:: Recorded data ::
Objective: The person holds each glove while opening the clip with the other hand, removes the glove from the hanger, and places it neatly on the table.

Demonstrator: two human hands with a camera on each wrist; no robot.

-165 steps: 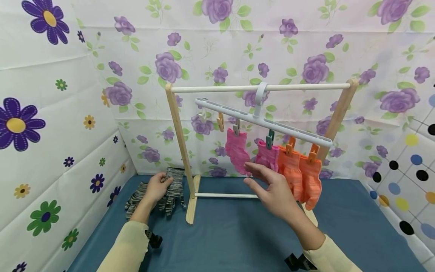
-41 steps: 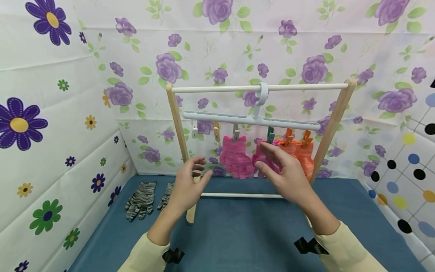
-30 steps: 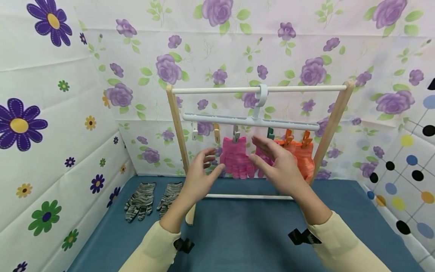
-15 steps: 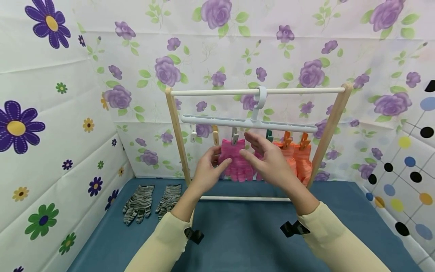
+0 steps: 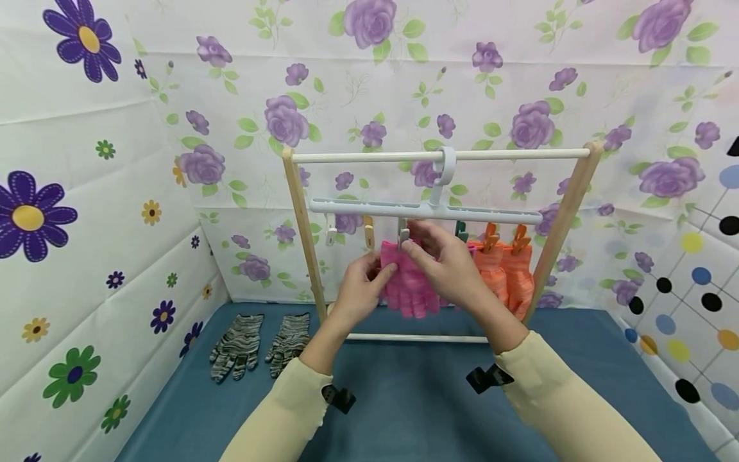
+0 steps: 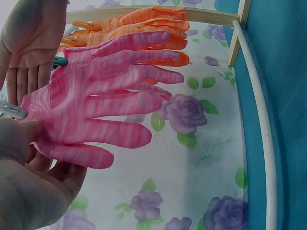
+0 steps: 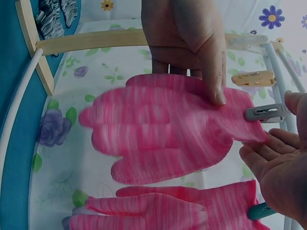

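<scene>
A pink knit glove [image 7: 158,120] hangs fingers down from a grey clothespin [image 7: 264,112] on the hanger. My left hand [image 5: 360,292] pinches this glove below its cuff, thumb on the near side and fingers behind. Beside the same cuff is my right hand [image 5: 447,260], its thumb tip right at the grey clothespin and its loosely extended fingers behind. A second pink glove [image 7: 182,208] hangs to the right from a green clothespin [image 7: 261,211], partly hidden by my right hand in the head view.
The light grey hanger [image 5: 369,207] hooks over the rack's white top bar [image 5: 358,157]. Orange gloves [image 5: 516,276] hang at its right end; a white clip [image 5: 330,230] and a beige clothespin [image 5: 369,232] hang bare at left. Grey-black gloves [image 5: 237,346] lie on the blue cloth.
My left hand has left the grey-black gloves and moved right to pinch the pink glove. My right hand has shifted left to the grey clothespin. The hanger has swung from slanted to nearly level.
</scene>
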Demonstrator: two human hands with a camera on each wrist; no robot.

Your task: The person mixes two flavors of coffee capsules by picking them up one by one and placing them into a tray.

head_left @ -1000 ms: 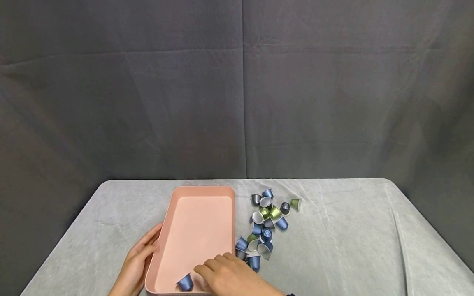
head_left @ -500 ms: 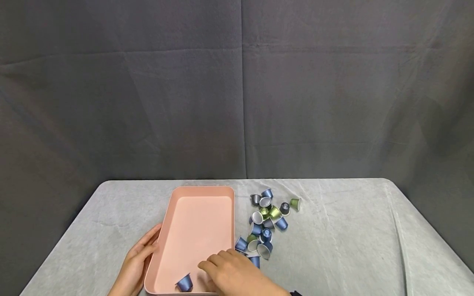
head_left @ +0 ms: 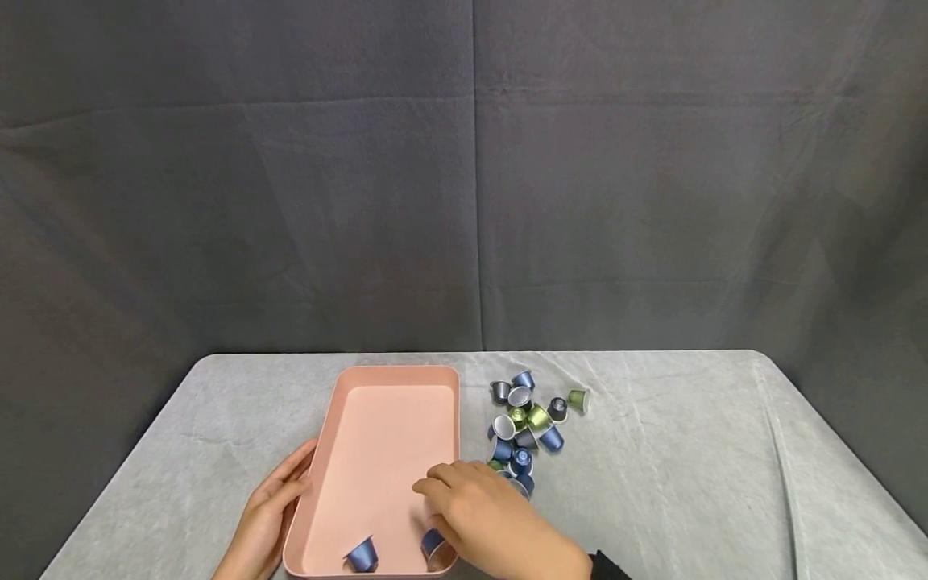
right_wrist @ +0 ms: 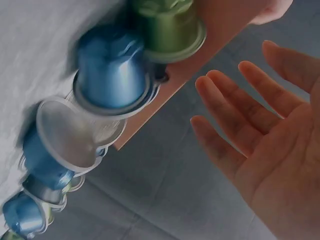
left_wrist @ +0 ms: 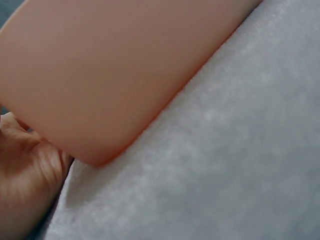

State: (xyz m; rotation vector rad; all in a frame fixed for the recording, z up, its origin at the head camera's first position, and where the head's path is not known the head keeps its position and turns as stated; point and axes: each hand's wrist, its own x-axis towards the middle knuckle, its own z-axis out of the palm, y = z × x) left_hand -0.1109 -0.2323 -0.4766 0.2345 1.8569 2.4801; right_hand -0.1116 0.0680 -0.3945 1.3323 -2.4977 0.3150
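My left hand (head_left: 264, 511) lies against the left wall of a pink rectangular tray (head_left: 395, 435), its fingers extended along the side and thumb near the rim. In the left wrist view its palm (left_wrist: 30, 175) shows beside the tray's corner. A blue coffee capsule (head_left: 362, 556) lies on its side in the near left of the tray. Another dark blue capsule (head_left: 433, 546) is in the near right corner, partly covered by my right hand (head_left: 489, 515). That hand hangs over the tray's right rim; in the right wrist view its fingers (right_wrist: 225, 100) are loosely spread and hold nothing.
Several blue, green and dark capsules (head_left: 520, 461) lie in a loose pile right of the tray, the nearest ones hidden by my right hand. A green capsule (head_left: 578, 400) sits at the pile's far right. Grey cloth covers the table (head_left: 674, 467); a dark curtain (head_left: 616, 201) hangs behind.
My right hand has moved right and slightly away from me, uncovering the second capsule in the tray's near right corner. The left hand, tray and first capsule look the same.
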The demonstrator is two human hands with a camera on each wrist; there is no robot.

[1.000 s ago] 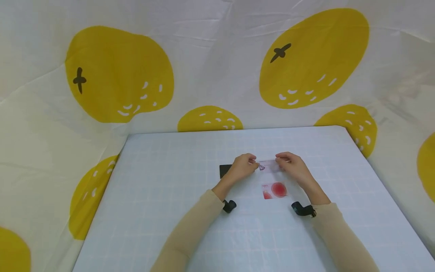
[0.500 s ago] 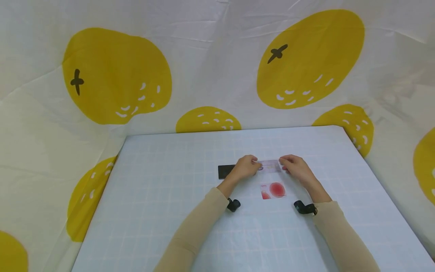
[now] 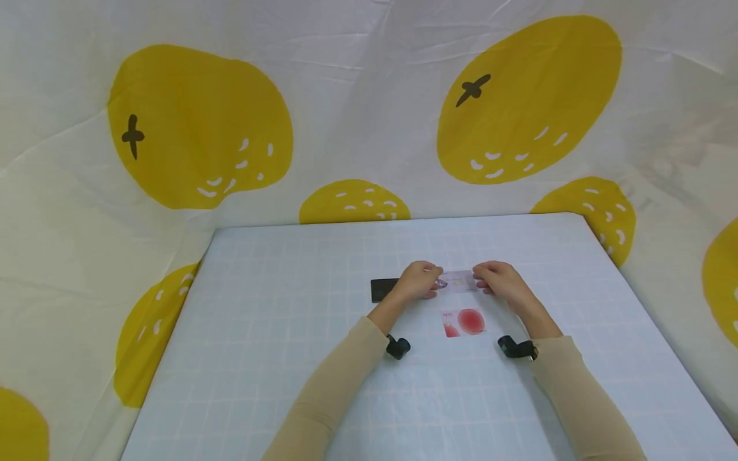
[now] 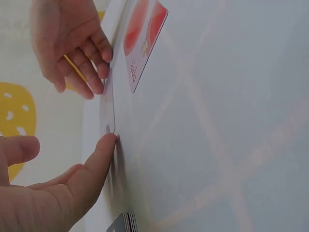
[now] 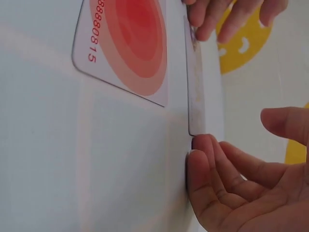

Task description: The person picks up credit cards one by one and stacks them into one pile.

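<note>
A pale purple card [image 3: 459, 282] lies flat on the table, between my two hands. My left hand [image 3: 416, 280] is at its left end; in the left wrist view a fingertip [image 4: 107, 141] rests right at the card's corner and the thumb stands apart. My right hand [image 3: 503, 282] is at the opposite end, where the right wrist view has loosely bent fingertips [image 5: 199, 162] on the table beside the card's edge, thumb raised away. Nearer the body lies a white card with red circles [image 3: 464, 323]. Partly behind my left hand is a black-topped stack of cards [image 3: 383, 290].
The table [image 3: 277, 358] has a pale gridded cover. Behind it hangs a white cloth [image 3: 369, 115] printed with large yellow fruit. A small black camera [image 3: 398, 347] sits at the left wrist and another black camera [image 3: 516, 347] at the right.
My right fingers have drawn back to the right, baring more of the purple card's right end. My left hand has shifted slightly right, showing more of the black stack.
</note>
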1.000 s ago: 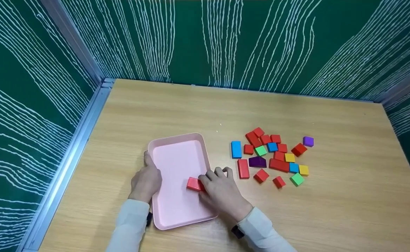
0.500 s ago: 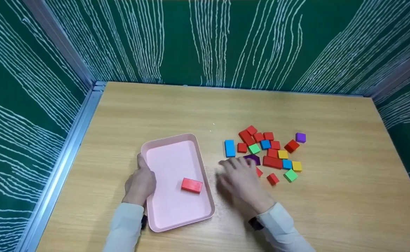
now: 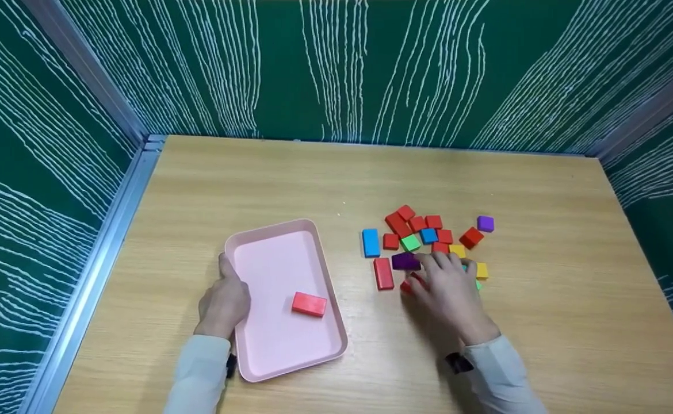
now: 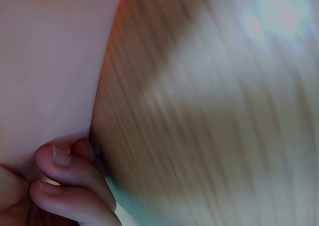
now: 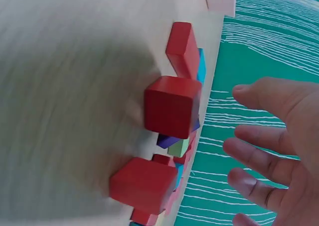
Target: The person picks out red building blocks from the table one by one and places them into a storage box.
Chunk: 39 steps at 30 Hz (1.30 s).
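My left hand grips the left long side of a pink tray. In the left wrist view its fingertips curl against the tray's outer wall. One red rectangular block lies inside the tray. My right hand hovers over the near part of a spread of coloured blocks, fingers apart and holding nothing. The right wrist view shows two red cubes on the table in front of the spread fingers. A dark purple block is just left of the hand, and several blocks are hidden beneath it.
Left of the hand lie a red rectangular block and a blue one. Behind are several red, green, blue and yellow blocks, with a purple cube at the far right. Green walls with white lines border the wooden table.
My right hand let go of the red rectangular block in the tray, then moved right over the blocks. The left hand keeps hold of the tray. The head view has shifted slightly.
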Tool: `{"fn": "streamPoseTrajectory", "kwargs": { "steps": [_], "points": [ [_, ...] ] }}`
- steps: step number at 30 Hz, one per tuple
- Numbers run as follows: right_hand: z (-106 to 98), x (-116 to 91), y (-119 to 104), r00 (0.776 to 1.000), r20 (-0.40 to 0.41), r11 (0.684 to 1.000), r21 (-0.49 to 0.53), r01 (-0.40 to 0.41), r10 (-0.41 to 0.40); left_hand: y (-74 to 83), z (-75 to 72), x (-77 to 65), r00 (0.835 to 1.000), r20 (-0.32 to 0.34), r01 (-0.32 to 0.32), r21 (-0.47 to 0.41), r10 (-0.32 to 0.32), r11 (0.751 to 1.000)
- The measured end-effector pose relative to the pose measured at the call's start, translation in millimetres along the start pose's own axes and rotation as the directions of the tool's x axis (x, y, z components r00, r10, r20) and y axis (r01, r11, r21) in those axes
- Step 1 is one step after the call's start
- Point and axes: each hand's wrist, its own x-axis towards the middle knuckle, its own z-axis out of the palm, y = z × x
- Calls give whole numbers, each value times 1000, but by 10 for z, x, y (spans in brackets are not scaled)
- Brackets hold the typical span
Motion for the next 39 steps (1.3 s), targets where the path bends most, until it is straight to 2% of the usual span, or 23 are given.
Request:
{"fn": "streamPoseTrajectory", "kwargs": {
  "steps": [4,11,17,20,25,30,34,39],
  "points": [
    [81,-21,16,1000,-3,999,-32,3,-3,4,-16,7,1000,-9,-7,25,8,1000],
    [193,-44,29,998,61,999,-39,-10,13,-12,-16,17,1000,-17,-2,22,2,1000],
    [177,-4,0,994,102,999,-17,-39,41,-30,-31,15,1000,-18,10,13,-10,1000],
    [145,43,-36,995,94,999,-6,-35,36,-32,-45,16,1000,-25,13,9,-13,1000],
    [105,144,-157,998,47,1000,14,28,-28,-39,-60,27,999,-38,15,30,-14,999],
    [110,277,-387,994,8,994,27,105,-105,-39,-39,25,999,-38,12,40,-11,999],
    [124,395,-627,981,-29,982,19,190,-190,-19,-7,26,999,-26,20,37,-19,999],
    [160,513,-947,962,-7,961,28,274,-274,11,31,43,999,-33,26,46,-25,999]
  ]
}}
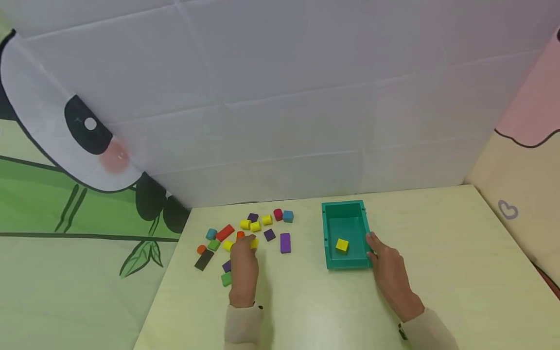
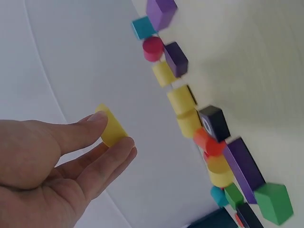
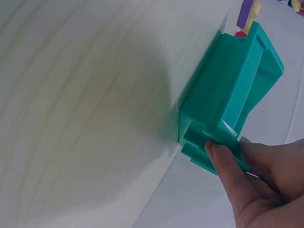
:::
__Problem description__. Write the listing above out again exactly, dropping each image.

__Answer to this exercise__.
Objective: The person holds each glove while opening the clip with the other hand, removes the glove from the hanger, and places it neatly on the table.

Demonstrator: two human hands with a camera on each wrist; no robot.

-165 steps: 
-41 steps: 
-30 steps: 
-15 steps: 
+0 steps: 
+0 steps: 
+0 steps: 

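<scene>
A pink knit glove [image 7: 158,120] hangs fingers down from a grey clothespin [image 7: 264,112] on the hanger. My left hand [image 5: 360,292] pinches this glove below its cuff, thumb on the near side and fingers behind. Beside the same cuff is my right hand [image 5: 447,260], its thumb tip right at the grey clothespin and its loosely extended fingers behind. A second pink glove [image 7: 182,208] hangs to the right from a green clothespin [image 7: 261,211], partly hidden by my right hand in the head view.
The light grey hanger [image 5: 369,207] hooks over the rack's white top bar [image 5: 358,157]. Orange gloves [image 5: 516,276] hang at its right end; a white clip [image 5: 330,230] and a beige clothespin [image 5: 369,232] hang bare at left. Grey-black gloves [image 5: 237,346] lie on the blue cloth.
My left hand has left the grey-black gloves and moved right to pinch the pink glove. My right hand has shifted left to the grey clothespin. The hanger has swung from slanted to nearly level.
</scene>
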Demonstrator: two human hands with a camera on each wrist; no robot.

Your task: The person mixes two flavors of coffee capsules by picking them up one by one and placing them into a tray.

head_left @ -1000 ms: 
head_left @ -500 ms: 
head_left @ +0 ms: 
right_wrist @ +0 ms: 
left_wrist @ +0 ms: 

State: (xyz m; rotation vector rad; all in a frame fixed for the recording, z up, its origin at the head camera's first position, and where the head's path is not known the head keeps its position and turns as stated; point and axes: each hand's wrist, its own x-axis towards the middle knuckle, its own z-axis out of the palm, y = z × x) left_hand -0.1109 -0.2323 -0.4766 0.2345 1.8569 2.4801; right_hand -0.1116 0.0680 -0.3945 1.3323 -2.4977 0.3150
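My left hand (head_left: 264, 511) lies against the left wall of a pink rectangular tray (head_left: 395, 435), its fingers extended along the side and thumb near the rim. In the left wrist view its palm (left_wrist: 30, 175) shows beside the tray's corner. A blue coffee capsule (head_left: 362, 556) lies on its side in the near left of the tray. Another dark blue capsule (head_left: 433, 546) is in the near right corner, partly covered by my right hand (head_left: 489, 515). That hand hangs over the tray's right rim; in the right wrist view its fingers (right_wrist: 225, 100) are loosely spread and hold nothing.
Several blue, green and dark capsules (head_left: 520, 461) lie in a loose pile right of the tray, the nearest ones hidden by my right hand. A green capsule (head_left: 578, 400) sits at the pile's far right. Grey cloth covers the table (head_left: 674, 467); a dark curtain (head_left: 616, 201) hangs behind.
My right hand has moved right and slightly away from me, uncovering the second capsule in the tray's near right corner. The left hand, tray and first capsule look the same.
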The demonstrator is two human hands with a camera on each wrist; there is no robot.

[1.000 s ago] 
[0.500 s ago] 
[now] 
[now] 
[now] 

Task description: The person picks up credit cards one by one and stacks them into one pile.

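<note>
A pale purple card [image 3: 459, 282] lies flat on the table, between my two hands. My left hand [image 3: 416, 280] is at its left end; in the left wrist view a fingertip [image 4: 107, 141] rests right at the card's corner and the thumb stands apart. My right hand [image 3: 503, 282] is at the opposite end, where the right wrist view has loosely bent fingertips [image 5: 199, 162] on the table beside the card's edge, thumb raised away. Nearer the body lies a white card with red circles [image 3: 464, 323]. Partly behind my left hand is a black-topped stack of cards [image 3: 383, 290].
The table [image 3: 277, 358] has a pale gridded cover. Behind it hangs a white cloth [image 3: 369, 115] printed with large yellow fruit. A small black camera [image 3: 398, 347] sits at the left wrist and another black camera [image 3: 516, 347] at the right.
My right fingers have drawn back to the right, baring more of the purple card's right end. My left hand has shifted slightly right, showing more of the black stack.
</note>
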1.000 s ago: 
0.500 s ago: 
now: 
now: 
now: 
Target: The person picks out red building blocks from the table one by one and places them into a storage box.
Chunk: 39 steps at 30 Hz (1.30 s).
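My left hand grips the left long side of a pink tray. In the left wrist view its fingertips curl against the tray's outer wall. One red rectangular block lies inside the tray. My right hand hovers over the near part of a spread of coloured blocks, fingers apart and holding nothing. The right wrist view shows two red cubes on the table in front of the spread fingers. A dark purple block is just left of the hand, and several blocks are hidden beneath it.
Left of the hand lie a red rectangular block and a blue one. Behind are several red, green, blue and yellow blocks, with a purple cube at the far right. Green walls with white lines border the wooden table.
My right hand let go of the red rectangular block in the tray, then moved right over the blocks. The left hand keeps hold of the tray. The head view has shifted slightly.
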Tool: `{"fn": "streamPoseTrajectory", "kwargs": { "steps": [_], "points": [ [_, ...] ] }}`
- steps: step number at 30 Hz, one per tuple
- Numbers run as follows: right_hand: z (-106 to 98), x (-116 to 91), y (-119 to 104), r00 (0.776 to 1.000), r20 (-0.40 to 0.41), r11 (0.684 to 1.000), r21 (-0.49 to 0.53), r01 (-0.40 to 0.41), r10 (-0.41 to 0.40); left_hand: y (-74 to 83), z (-75 to 72), x (-77 to 65), r00 (0.835 to 1.000), r20 (-0.32 to 0.34), r01 (-0.32 to 0.32), r21 (-0.47 to 0.41), r10 (-0.32 to 0.32), r11 (0.751 to 1.000)
- The measured end-effector pose relative to the pose measured at the call's start, translation in millimetres along the start pose's own axes and rotation as the directions of the tool's x axis (x, y, z components r00, r10, r20) and y axis (r01, r11, r21) in those axes
- Step 1 is one step after the call's start
- Point and axes: each hand's wrist, its own x-axis towards the middle knuckle, its own z-axis out of the palm, y = z × x
- Calls give whole numbers, each value times 1000, but by 10 for z, x, y (spans in brackets are not scaled)
- Brackets hold the typical span
Motion for the next 39 steps (1.3 s), targets where the path bends most, until it is straight to 2% of the usual span, or 23 are given.
Request:
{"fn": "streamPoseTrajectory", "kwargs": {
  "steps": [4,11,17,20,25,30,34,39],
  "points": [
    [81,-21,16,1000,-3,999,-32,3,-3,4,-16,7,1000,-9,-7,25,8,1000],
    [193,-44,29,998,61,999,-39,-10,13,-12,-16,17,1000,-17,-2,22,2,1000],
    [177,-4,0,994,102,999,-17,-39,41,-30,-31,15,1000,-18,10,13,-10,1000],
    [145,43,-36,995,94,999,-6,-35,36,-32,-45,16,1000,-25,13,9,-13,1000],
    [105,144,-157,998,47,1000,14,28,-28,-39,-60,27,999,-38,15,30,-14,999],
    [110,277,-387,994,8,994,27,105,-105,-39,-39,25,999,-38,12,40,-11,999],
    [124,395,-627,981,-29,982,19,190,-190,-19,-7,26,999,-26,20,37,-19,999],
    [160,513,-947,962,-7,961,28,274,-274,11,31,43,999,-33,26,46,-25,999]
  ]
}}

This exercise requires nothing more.